Thanks to astonishing progress in computational techniques, theoretical condensed matter physics is evolving from material understanding to actual material design. Problems once considered unsolvable, like crystal structure prediction and reaction dynamics, can now be tackled on a computer, providing an invaluable tool to guide experiments. Our project takes full advantage of these techniques, to address different problems (superconductivity, phase-change materials, self-assembly of nano-particles, bioinformatics), reflecting the variety of interests in our sector.
A dependable HPC infrastructure is vital to stay competitive in our field. Many essential activities, i.e. student training, code development, benchmarks, urgent runs, cannot rely exclusively on grants, but require local, free resources. This is recognized by most european universities, where start-up packages for new faculties include access to computational resources.
Unfortunately, this is not the case for Sapienza.

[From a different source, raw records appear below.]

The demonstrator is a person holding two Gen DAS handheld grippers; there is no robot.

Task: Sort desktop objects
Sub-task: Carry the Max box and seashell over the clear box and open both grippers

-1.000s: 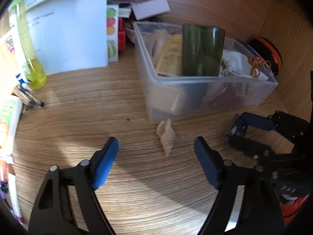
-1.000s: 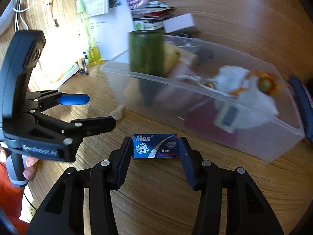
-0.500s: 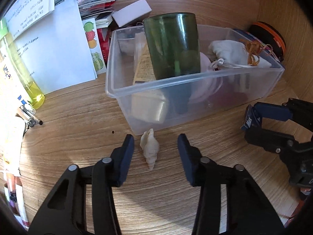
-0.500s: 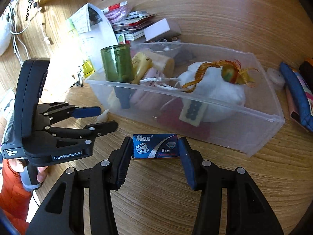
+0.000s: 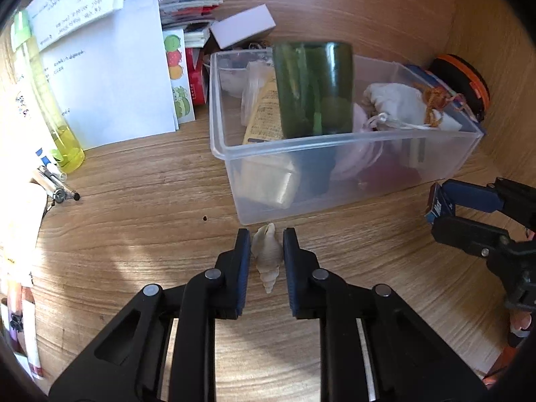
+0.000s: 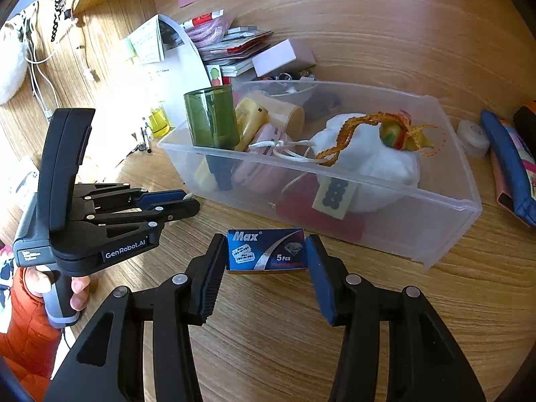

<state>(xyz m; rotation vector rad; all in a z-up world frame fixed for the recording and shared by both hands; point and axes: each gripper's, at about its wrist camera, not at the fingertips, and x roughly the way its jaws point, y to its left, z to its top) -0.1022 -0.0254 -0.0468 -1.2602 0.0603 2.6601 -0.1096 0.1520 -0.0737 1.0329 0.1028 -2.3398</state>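
Observation:
My left gripper (image 5: 266, 244) is shut on a cream seashell (image 5: 266, 254), just in front of the clear plastic bin (image 5: 335, 140). My right gripper (image 6: 264, 251) is shut on a blue Max razor-blade box (image 6: 265, 250), held in front of the bin's long wall (image 6: 385, 214). The bin holds a green glass (image 6: 211, 120), a white pouch (image 6: 368, 160) and other items. The right gripper also shows in the left wrist view (image 5: 442, 212), and the left gripper in the right wrist view (image 6: 186, 201).
White papers (image 5: 110, 77), a yellow-green bottle (image 5: 57, 124) and pens (image 5: 55, 186) lie at the left. A white box (image 5: 243, 26) and packets sit behind the bin. An orange-rimmed black object (image 5: 462, 83) and a blue pouch (image 6: 506, 160) are at the right.
My left gripper moved forward over the seashell and closed on it. The right gripper kept its hold on the blue box and rose, with the view steadying.

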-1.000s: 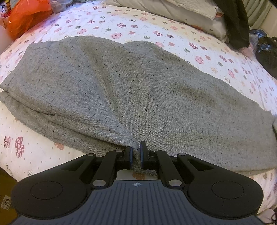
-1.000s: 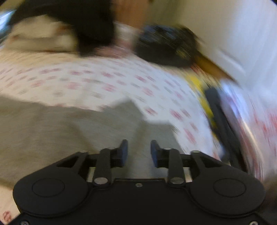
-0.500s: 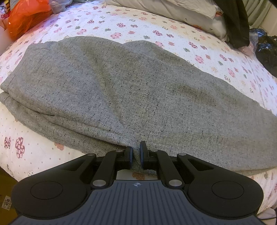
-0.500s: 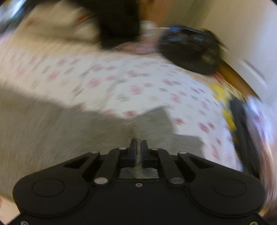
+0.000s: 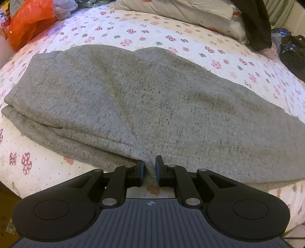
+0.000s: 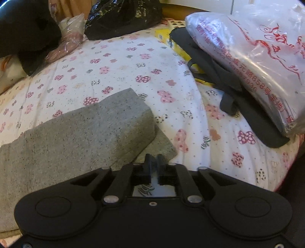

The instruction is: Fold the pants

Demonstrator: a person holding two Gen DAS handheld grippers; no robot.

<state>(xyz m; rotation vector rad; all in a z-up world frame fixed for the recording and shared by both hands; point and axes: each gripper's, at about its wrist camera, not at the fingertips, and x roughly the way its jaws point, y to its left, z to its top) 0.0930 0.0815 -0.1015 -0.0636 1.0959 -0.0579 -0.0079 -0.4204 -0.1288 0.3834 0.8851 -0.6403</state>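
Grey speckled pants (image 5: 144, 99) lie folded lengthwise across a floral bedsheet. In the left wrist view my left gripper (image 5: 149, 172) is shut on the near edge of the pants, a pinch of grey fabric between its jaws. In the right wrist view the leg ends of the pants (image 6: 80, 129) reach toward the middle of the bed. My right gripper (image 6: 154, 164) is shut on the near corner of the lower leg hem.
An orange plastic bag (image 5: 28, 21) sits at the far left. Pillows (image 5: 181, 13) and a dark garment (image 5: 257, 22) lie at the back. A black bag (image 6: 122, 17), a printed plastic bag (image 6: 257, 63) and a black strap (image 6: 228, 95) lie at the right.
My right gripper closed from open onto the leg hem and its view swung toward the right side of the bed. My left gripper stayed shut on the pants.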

In the last five years, following a conspicuous generational turnover, our sector hired eight faculties, coming mostly from foreign institutions, who are internationally recognized experts in the development and application of advanced numerical methods to CMP problems. Their skills nicely complement the existing expertise of a very vital area of our department. However, most of these researchers do not have access to local resources provided by Sapienza or INFN HPC services, and the only cluster in the Physics Department, financed by a previous Ateneo call, is heavily geared towards machine learning applications.
Our configuration is tailored to the needs of our sector and guided by four principles: 1) Maximum CPU power; 2) Maximal flexibility; 3) Expandability; 4) Integrability into Sapienzas future cloud computing initiative.